▸ **EXERCISE DESCRIPTION**: Return each line of the material below exactly. Begin at the first and end on the line with "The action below".

▸ **STORED DATA**:
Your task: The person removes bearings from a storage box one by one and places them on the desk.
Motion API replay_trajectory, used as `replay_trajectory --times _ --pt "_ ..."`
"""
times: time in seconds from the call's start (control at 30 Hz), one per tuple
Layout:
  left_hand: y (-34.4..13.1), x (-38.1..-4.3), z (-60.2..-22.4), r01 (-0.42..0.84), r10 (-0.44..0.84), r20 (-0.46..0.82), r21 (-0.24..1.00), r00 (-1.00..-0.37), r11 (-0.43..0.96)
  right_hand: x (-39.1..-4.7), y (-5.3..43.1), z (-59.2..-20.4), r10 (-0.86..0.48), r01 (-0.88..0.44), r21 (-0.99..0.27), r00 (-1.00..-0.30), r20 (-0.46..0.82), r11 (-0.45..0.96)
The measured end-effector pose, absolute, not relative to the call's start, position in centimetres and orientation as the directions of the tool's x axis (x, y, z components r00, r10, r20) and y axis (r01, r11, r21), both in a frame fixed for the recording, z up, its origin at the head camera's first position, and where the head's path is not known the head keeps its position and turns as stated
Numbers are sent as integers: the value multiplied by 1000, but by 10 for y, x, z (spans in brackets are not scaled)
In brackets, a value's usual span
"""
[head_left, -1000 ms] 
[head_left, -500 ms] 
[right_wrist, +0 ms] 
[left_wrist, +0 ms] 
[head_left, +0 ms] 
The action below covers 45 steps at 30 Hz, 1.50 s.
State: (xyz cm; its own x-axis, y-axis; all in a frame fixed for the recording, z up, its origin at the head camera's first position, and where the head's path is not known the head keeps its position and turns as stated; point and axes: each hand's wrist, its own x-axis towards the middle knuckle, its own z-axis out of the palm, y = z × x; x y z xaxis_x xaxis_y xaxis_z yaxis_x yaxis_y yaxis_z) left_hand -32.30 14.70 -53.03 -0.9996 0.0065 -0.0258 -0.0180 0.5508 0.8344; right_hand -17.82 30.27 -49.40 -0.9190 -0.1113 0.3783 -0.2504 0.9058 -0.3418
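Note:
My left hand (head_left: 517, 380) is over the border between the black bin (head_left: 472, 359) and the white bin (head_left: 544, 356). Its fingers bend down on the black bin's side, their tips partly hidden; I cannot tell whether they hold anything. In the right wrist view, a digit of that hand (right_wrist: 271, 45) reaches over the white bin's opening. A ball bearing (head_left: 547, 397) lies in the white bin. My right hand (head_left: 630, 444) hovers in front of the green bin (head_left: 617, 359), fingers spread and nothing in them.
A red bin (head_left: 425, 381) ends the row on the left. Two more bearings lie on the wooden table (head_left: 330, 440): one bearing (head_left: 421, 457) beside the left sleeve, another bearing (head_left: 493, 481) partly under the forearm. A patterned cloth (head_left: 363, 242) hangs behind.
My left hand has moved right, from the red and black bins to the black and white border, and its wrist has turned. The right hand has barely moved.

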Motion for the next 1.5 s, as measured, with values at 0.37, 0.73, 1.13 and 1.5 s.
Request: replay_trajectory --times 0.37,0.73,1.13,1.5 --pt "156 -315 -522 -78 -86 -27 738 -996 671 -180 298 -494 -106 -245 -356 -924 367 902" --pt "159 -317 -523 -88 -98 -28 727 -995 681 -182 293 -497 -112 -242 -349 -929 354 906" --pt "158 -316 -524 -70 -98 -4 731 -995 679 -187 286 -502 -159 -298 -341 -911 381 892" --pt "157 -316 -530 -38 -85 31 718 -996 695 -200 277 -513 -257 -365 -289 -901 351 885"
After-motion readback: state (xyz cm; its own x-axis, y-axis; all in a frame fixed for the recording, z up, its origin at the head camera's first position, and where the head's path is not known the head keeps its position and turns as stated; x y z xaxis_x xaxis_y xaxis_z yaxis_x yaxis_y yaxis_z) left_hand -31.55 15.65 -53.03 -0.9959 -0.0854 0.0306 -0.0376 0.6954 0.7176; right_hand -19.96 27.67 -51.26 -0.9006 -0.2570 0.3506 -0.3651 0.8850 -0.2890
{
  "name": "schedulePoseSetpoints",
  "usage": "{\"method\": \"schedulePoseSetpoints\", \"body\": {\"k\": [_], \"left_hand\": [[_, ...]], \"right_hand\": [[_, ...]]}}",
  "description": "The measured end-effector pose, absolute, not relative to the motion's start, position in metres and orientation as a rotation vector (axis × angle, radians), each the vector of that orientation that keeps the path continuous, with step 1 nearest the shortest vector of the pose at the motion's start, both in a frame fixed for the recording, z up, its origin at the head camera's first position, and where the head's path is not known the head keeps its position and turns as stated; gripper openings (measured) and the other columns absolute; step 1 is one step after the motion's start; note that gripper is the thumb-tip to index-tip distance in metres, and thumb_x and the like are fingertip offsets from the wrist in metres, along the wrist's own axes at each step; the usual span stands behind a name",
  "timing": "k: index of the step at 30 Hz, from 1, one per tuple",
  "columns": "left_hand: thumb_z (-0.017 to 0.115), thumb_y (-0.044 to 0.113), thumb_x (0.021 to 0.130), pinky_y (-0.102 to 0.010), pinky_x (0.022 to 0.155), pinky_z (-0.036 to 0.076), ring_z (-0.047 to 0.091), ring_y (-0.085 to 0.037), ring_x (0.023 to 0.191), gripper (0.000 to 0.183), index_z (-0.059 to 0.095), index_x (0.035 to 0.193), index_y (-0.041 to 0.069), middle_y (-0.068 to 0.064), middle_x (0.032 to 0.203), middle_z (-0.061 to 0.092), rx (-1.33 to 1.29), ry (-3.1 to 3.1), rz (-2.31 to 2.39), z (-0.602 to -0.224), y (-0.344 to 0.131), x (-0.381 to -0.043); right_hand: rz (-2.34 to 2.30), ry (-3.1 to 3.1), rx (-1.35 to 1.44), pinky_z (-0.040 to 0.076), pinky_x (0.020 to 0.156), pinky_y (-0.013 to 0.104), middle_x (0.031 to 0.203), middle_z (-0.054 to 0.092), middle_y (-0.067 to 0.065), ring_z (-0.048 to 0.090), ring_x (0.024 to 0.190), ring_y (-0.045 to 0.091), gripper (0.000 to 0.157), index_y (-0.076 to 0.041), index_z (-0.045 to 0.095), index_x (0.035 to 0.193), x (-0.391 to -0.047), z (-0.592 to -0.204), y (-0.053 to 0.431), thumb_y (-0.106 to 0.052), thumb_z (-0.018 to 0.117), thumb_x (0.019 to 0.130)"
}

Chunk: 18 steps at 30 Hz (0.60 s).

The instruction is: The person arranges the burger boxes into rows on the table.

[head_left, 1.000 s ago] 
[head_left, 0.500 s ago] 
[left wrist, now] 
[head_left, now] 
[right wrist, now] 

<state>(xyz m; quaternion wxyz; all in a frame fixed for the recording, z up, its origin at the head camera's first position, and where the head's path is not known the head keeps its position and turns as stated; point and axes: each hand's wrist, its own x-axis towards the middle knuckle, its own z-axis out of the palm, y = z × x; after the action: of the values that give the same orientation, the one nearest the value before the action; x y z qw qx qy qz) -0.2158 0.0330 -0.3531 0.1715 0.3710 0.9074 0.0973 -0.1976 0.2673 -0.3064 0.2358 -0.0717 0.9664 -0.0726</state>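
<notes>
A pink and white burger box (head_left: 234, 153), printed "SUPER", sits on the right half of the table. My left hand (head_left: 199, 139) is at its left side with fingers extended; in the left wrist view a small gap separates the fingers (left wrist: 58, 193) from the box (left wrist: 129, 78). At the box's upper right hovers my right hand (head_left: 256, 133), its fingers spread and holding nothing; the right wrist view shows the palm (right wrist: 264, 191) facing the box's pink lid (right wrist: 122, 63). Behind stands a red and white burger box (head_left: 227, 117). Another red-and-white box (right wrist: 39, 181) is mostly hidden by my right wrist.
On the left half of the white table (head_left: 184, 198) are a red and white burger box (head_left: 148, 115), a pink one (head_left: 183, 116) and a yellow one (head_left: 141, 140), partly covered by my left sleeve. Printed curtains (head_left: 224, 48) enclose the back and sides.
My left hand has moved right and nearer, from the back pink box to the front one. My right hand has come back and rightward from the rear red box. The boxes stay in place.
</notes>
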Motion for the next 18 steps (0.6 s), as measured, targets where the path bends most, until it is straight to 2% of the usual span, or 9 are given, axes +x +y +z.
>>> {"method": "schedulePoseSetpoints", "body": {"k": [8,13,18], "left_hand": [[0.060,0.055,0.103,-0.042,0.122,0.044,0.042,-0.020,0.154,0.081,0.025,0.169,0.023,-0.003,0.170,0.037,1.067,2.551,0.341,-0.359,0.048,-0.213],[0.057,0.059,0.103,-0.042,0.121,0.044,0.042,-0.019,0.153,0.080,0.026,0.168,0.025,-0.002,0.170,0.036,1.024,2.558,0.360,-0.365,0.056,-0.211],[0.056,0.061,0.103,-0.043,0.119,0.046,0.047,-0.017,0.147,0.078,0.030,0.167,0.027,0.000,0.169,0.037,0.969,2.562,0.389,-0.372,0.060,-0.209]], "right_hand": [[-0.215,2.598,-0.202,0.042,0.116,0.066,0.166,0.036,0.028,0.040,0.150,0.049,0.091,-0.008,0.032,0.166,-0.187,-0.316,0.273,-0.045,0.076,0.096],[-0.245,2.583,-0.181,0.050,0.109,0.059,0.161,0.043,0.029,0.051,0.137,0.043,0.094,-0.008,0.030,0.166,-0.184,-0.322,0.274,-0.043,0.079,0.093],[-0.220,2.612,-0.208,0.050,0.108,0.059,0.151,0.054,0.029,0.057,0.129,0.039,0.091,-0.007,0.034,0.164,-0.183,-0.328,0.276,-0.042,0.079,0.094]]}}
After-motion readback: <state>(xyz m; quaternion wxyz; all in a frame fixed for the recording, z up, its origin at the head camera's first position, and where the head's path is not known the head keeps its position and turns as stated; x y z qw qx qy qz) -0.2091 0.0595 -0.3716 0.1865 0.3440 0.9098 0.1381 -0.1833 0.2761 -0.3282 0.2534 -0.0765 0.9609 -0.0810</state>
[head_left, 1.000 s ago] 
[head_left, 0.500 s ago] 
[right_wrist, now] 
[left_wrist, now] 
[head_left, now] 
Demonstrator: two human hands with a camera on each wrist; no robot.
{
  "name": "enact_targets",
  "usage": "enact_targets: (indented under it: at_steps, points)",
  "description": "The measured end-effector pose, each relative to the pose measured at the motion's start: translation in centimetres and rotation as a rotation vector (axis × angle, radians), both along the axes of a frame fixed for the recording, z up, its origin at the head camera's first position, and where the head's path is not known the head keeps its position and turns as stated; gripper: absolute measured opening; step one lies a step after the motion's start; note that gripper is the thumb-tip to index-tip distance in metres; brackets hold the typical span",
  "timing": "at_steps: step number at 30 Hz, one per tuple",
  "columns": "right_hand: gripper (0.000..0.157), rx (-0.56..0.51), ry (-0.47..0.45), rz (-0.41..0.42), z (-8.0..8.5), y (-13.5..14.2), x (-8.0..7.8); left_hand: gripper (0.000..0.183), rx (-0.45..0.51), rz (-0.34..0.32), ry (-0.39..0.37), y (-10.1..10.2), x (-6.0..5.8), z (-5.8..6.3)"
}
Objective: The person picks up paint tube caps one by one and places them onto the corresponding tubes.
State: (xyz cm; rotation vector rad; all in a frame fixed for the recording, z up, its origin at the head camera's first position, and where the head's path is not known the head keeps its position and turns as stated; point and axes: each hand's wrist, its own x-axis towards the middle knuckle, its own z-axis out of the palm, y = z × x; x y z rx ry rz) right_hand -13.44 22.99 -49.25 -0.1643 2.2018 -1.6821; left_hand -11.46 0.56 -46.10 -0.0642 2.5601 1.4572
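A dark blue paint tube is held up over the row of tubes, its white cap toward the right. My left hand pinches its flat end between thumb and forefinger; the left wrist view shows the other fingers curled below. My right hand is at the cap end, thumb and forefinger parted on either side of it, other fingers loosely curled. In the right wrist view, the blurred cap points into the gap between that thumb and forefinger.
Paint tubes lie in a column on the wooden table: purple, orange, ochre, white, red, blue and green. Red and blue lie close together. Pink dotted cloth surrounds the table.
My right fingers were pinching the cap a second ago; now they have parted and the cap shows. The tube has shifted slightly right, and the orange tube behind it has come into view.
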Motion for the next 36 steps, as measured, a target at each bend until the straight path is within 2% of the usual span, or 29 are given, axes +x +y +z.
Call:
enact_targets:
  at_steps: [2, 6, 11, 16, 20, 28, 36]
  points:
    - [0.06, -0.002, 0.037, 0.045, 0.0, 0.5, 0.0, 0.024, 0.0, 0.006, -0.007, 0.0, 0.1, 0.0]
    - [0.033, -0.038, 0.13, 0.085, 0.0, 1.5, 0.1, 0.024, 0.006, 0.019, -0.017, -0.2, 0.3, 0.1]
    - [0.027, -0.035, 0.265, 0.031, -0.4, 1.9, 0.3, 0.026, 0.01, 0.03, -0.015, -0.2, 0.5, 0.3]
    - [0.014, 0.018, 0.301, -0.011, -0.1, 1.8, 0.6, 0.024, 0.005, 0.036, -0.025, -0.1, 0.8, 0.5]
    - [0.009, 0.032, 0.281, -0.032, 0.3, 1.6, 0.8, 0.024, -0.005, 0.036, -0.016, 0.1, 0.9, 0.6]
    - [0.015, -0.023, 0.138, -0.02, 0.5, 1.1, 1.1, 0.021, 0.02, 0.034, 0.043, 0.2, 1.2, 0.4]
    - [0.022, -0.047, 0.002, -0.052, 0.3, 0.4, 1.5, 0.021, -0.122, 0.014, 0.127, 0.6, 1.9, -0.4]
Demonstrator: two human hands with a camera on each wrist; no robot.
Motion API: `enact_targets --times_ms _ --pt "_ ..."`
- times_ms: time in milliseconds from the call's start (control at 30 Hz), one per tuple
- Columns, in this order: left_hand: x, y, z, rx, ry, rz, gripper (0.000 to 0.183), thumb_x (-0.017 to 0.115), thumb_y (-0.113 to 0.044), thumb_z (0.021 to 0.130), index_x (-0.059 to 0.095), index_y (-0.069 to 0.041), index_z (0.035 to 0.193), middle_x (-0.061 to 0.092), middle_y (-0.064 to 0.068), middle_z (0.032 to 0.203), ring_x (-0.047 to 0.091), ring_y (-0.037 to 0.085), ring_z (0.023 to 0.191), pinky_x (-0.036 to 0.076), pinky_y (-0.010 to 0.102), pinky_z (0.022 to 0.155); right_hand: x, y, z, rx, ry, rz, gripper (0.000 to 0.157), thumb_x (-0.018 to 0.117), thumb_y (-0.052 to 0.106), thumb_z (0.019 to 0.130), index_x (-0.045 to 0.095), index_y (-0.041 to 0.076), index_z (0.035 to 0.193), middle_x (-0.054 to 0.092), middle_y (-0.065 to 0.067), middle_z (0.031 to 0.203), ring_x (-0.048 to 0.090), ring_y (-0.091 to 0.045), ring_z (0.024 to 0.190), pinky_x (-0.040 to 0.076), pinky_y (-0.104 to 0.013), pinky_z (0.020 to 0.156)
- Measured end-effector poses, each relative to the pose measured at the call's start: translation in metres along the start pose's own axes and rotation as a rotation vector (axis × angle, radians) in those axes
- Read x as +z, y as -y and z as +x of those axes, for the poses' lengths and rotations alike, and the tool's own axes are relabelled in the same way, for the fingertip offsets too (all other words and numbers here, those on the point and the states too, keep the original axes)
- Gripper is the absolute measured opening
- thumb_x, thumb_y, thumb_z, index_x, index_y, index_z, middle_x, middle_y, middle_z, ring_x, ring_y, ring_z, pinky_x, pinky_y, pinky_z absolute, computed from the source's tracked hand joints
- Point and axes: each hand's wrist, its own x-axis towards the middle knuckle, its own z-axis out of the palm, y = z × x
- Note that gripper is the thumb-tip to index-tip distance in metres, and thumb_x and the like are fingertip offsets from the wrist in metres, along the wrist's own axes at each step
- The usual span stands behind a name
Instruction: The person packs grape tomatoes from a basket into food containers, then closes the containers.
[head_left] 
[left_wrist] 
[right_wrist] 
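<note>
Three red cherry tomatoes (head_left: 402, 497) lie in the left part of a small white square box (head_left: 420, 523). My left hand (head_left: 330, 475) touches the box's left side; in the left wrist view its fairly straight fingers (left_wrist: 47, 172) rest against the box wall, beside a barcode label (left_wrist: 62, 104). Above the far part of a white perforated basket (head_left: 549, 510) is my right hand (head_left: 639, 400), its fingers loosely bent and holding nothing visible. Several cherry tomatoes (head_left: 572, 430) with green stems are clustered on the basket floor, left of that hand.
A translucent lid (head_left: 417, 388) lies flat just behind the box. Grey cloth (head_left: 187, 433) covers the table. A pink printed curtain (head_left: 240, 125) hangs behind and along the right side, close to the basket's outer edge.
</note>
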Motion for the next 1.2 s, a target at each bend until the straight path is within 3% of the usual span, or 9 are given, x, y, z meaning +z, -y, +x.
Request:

▸ **RESULT OF THIS TASK**:
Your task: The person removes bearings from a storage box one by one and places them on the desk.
Motion API replay_trajectory, used as `replay_trajectory --times _ --pt "_ ..."`
"""
times: time in seconds from the call's start (control at 30 Hz), one per tuple
Layout:
  left_hand: y (-34.4..13.1), x (-38.1..-4.3), z (-60.2..-22.4), r01 (-0.42..0.84), r10 (-0.44..0.84), r20 (-0.46..0.82), r21 (-0.24..1.00), r00 (-1.00..-0.37), r11 (-0.43..0.96)
  right_hand: x (-39.1..-4.7), y (-5.3..43.1), z (-59.2..-20.4), r10 (-0.86..0.48), r01 (-0.88..0.44), r21 (-0.99..0.27), r00 (-1.00..-0.30), r20 (-0.46..0.82), r11 (-0.45..0.96)
The measured end-effector pose, absolute, not relative to the call's start, position in centimetres and orientation as the directions of the tool's x axis (x, y, z components r00, r10, r20) and y axis (r01, r11, r21), both in a frame fixed for the recording, z up, its origin at the head camera's first position, and where the head's path is not known the head keeps its position and turns as stated
Numbers are sent as integers: the value multiplied by 1000, but by 10 for y, x, z (spans in brackets are not scaled)
In brackets, a value's usual span
"""
[head_left, -1000 ms] 
[head_left, -500 ms] 
[right_wrist, +0 ms] 
[left_wrist, +0 ms] 
[head_left, +0 ms] 
The action below covers 45 steps at 30 Hz, 1.50 s.

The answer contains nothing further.